Great Council State Park is located in the Oldtown area of Xenia Township, Greene County, Ohio, United States.

In February 2021, the state of Ohio agreed to purchase a 0.7 acre site along U.S. Route 68 (US 68), south of Brush Row Road, in Oldtown, north of Xenia, housing the Tecumseh Motel, for $260,000. The state planned to redevelop the property as a state park in honor of Tecumseh (c. 1768 – October 5, 1813), the Shawnee leader who was killed in the War of 1812 and became an iconic folk hero in American, Indigenous, and Canadian history.

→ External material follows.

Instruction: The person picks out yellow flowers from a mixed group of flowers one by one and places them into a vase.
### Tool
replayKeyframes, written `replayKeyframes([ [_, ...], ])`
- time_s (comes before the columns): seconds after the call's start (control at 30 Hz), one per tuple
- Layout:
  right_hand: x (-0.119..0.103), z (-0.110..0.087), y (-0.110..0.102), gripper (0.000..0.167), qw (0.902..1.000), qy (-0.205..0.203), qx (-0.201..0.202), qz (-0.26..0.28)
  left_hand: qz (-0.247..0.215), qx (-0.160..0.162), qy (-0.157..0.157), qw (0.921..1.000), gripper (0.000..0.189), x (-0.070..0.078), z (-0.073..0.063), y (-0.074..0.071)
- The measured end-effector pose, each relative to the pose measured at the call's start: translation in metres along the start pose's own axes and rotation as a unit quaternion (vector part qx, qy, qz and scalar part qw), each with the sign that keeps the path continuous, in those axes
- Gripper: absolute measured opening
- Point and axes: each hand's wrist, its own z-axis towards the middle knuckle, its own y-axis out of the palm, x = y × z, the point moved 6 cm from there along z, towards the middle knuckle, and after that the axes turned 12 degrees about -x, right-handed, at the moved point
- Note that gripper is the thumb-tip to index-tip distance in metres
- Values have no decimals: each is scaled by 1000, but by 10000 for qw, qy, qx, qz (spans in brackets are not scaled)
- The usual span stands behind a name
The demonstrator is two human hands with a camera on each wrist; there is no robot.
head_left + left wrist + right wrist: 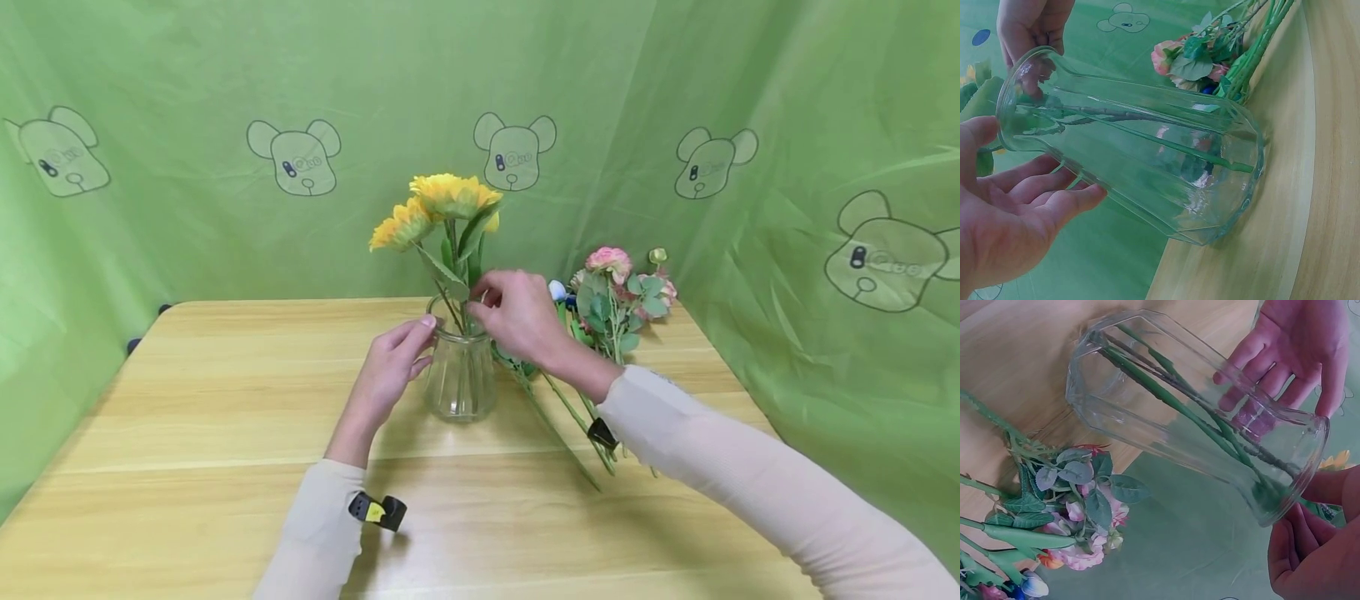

The park would educate the public about Tecumseh and the Shawnee people, and its focal point would be a 2,000 to 3,000 sqft interpretative center.

The park's location was chosen due to the Shawnee history in the area: Oldtown is on the former site of the large Shawnee settlement commonly referred to as Old Chillicothe, led by Chief Blackfish, which had a population of 1000 between 1777 and 1780, and Old Chillicothe's council house is believed to have been located on a high ridge behind the motel; the park's location is also due to the earlier mistaken belief that Tecumseh had been born in Old Chillicothe. The park was to be developed by the Ohio Department of Natural Resources (ODNR) in coordination with the Ohio History Connection, the Eastern Shawnee Tribe of Oklahoma, the Shawnee Tribe and the Absentee Shawnee, and run by ODNR.

In January 2022, it was reported that the size of the interpretive center would be increased to 6,000 to 7,000 sqft and its design would be a modern interpretation of the traditional council house form used by the Shawnee as a primary gathering place and dwelling; it was also reported that ODNR hoped to secure more land for the park.

Ground was broken for the park on June 27, 2022. During the ceremony, it was announced that the interpretive center was now planned to be 12,000 sqft; it would include three floors of exhibits, with a skylight on the roof and a second-floor balcony with a view of the settlement site. There would be a "living stream" centerpiece with bluegills, crayfish and other native aquatic life on the main floor, a theater, and a basement-level gallery; the gallery would meet museum-grade curation standards, with strict environmental and security controls for curated and traveling exhibits, displays, and artifacts. Displays were to honor the history of the Shawnee people and allow present-day Shawnee to share their stories. Also highlighted would be historic settlers like Daniel Boone, who was held captive in Old Chillicothe for several months in 1778.

In September 2023, it was reported that ODNR had recently acquired 14 acres of land next to the interpretive center, with plans for a loop hiking trail around a native prairie; it was reported at the park's opening that the hiking trail would lead to the Little Miami River, past vegetable gardens growing the Three Sisters: corn, beans and squash. It was also reported in September 2023 that the park's total construction budget was $11.4 million.

Great Council State Park opened on June 7, 2024 as Ohio's 76th state park; outside the interpretive center, a bronze sculpture of Tecumseh was unveiled by sculptor Alan Cottrill. Long-term plans call for a bridge over US 68 connecting the park to the nearby Little Miami Scenic Trail.